§ PROBLEM STATEMENT
Give back the full data, unchanged and complete.
╭──
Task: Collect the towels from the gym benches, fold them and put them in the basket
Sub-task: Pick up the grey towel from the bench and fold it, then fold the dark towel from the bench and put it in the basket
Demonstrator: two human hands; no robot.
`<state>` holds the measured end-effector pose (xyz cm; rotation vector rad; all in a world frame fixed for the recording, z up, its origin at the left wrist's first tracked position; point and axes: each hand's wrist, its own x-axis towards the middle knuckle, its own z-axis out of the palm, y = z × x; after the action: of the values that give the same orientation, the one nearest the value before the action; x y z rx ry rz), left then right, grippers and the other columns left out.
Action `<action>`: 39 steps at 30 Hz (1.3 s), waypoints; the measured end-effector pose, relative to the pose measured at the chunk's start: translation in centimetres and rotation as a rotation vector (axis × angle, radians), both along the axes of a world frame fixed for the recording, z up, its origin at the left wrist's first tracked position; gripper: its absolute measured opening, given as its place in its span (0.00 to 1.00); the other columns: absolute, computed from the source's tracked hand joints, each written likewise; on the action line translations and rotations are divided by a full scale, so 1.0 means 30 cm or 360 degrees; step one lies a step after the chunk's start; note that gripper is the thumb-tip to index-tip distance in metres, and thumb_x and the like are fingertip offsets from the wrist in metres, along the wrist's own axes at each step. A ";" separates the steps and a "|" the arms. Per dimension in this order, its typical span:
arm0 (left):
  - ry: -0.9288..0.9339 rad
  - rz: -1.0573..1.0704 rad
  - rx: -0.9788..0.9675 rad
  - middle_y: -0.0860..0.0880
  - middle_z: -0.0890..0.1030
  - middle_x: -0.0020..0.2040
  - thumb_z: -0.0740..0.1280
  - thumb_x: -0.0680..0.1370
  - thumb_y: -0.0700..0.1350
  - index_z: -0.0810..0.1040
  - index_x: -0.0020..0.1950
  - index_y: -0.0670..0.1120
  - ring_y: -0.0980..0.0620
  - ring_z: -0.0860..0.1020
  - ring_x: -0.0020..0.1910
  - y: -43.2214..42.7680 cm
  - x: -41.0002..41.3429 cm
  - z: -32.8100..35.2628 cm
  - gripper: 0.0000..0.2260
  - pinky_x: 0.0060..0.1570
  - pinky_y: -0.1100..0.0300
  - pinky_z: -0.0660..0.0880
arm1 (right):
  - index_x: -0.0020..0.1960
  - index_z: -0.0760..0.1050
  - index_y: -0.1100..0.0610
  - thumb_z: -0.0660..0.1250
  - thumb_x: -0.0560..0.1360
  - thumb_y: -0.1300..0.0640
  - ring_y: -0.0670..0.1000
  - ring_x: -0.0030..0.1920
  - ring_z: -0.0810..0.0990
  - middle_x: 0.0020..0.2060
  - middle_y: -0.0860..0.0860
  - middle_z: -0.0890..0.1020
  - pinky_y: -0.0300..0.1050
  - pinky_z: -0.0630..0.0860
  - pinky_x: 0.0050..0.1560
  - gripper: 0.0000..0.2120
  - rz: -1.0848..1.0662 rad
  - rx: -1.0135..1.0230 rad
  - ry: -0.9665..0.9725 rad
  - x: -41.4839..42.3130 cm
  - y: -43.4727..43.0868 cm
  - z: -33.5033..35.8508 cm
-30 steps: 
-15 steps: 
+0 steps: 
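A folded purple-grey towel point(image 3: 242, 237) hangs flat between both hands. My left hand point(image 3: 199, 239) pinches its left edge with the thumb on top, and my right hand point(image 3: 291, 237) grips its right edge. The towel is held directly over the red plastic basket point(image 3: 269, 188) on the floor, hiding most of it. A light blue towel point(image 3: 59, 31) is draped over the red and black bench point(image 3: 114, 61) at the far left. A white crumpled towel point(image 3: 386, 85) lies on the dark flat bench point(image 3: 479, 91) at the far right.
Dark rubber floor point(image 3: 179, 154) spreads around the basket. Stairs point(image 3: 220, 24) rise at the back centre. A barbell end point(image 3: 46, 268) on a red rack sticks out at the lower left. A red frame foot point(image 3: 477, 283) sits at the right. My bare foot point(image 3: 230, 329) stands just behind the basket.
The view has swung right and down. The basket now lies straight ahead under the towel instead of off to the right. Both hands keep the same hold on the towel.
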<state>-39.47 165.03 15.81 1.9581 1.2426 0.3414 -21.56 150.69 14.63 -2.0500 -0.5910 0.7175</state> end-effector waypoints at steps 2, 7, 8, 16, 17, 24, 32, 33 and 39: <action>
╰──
§ WRITTEN RESPONSE
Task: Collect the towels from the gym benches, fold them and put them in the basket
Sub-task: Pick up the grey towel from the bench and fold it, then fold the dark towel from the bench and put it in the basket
Demonstrator: two human hands; no robot.
`<state>` holds the measured end-effector pose (xyz cm; rotation vector rad; all in a world frame fixed for the recording, z up, its origin at the left wrist's first tracked position; point and axes: each hand's wrist, its own x-axis towards the middle knuckle, its own z-axis out of the palm, y = z × x; after the action: of the values that give the same orientation, the one nearest the value before the action; x y z rx ry rz), left then right, grippers and the other columns left out.
Action `<action>`: 39 steps at 30 Hz (1.3 s), waypoints; the measured end-effector pose, relative to the pose measured at the chunk's start: translation in centimetres and rotation as a rotation vector (axis × angle, radians), both along the axes of a world frame fixed for the recording, z up, its origin at the left wrist's first tracked position; gripper: its absolute measured opening, given as its place in its span (0.00 to 1.00); the other columns: absolute, computed from the source's tracked hand joints, each written likewise; on the action line translations and rotations are divided by a full scale, so 1.0 means 30 cm or 360 degrees; step one lies a step after the chunk's start; note that gripper is the thumb-tip to index-tip distance in metres, and thumb_x and the like are fingertip offsets from the wrist in metres, along the wrist's own axes at each step. A ";" separates the steps and a "|" the arms. Per dimension in this order, its typical span:
arm0 (left):
  - ry: -0.9288..0.9339 rad
  - rz: -1.0573..1.0704 rad
  - rx: -0.9788..0.9675 rad
  - middle_y: -0.0860..0.0880
  - middle_z: -0.0890..0.1030
  - middle_x: -0.0020..0.2040
  - thumb_z: -0.0740..0.1280
  - thumb_x: -0.0680..0.1370
  - thumb_y: -0.0700..0.1350
  - index_z: -0.0810..0.1040
  - index_x: -0.0020..0.1950
  - index_y: -0.0670..0.1120
  - ring_y: -0.0980..0.0620
  - ring_z: -0.0860..0.1020
  - ring_x: -0.0020..0.1910
  - y: -43.2214..42.7680 cm
  - x: -41.0002..41.3429 cm
  - z: -32.8100..35.2628 cm
  - gripper: 0.0000..0.2260
  - pinky_x: 0.0060..0.1570
  - pinky_y: -0.1100..0.0300
  - pinky_z: -0.0660..0.0880
arm1 (right):
  - index_x: -0.0020..0.1960
  - index_z: -0.0760..0.1050
  - index_y: -0.1100..0.0610
  - thumb_z: -0.0660..0.1250
  - thumb_x: -0.0560..0.1360
  - thumb_y: -0.1300..0.0640
  - ring_y: -0.0670..0.1000
  - ring_x: -0.0030..0.1920
  - ring_z: -0.0810..0.0990
  - middle_x: 0.0020..0.2060
  - middle_y: -0.0860..0.0860
  - middle_z: -0.0890..0.1020
  - pinky_y: -0.0300..0.1050
  - pinky_z: -0.0630..0.0860
  - pinky_x: 0.0050..0.1560
  - gripper: 0.0000..0.2120
  - rz: -1.0848..1.0662 rad
  - rx: -1.0135..1.0230 rad
  - ry: -0.9665..0.9725 rad
  - x: -41.4839..42.3130 cm
  - y: -43.4727..43.0868 cm
  - z: -33.5033..35.8508 cm
-30 steps: 
-15 steps: 
+0 steps: 
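A folded purple-grey towel point(image 3: 242, 237) hangs flat between both hands. My left hand point(image 3: 199, 239) pinches its left edge with the thumb on top, and my right hand point(image 3: 291, 237) grips its right edge. The towel is held directly over the red plastic basket point(image 3: 269, 188) on the floor, hiding most of it. A light blue towel point(image 3: 59, 31) is draped over the red and black bench point(image 3: 114, 61) at the far left. A white crumpled towel point(image 3: 386, 85) lies on the dark flat bench point(image 3: 479, 91) at the far right.
Dark rubber floor point(image 3: 179, 154) spreads around the basket. Stairs point(image 3: 220, 24) rise at the back centre. A barbell end point(image 3: 46, 268) on a red rack sticks out at the lower left. A red frame foot point(image 3: 477, 283) sits at the right. My bare foot point(image 3: 230, 329) stands just behind the basket.
The view has swung right and down. The basket now lies straight ahead under the towel instead of off to the right. Both hands keep the same hold on the towel.
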<state>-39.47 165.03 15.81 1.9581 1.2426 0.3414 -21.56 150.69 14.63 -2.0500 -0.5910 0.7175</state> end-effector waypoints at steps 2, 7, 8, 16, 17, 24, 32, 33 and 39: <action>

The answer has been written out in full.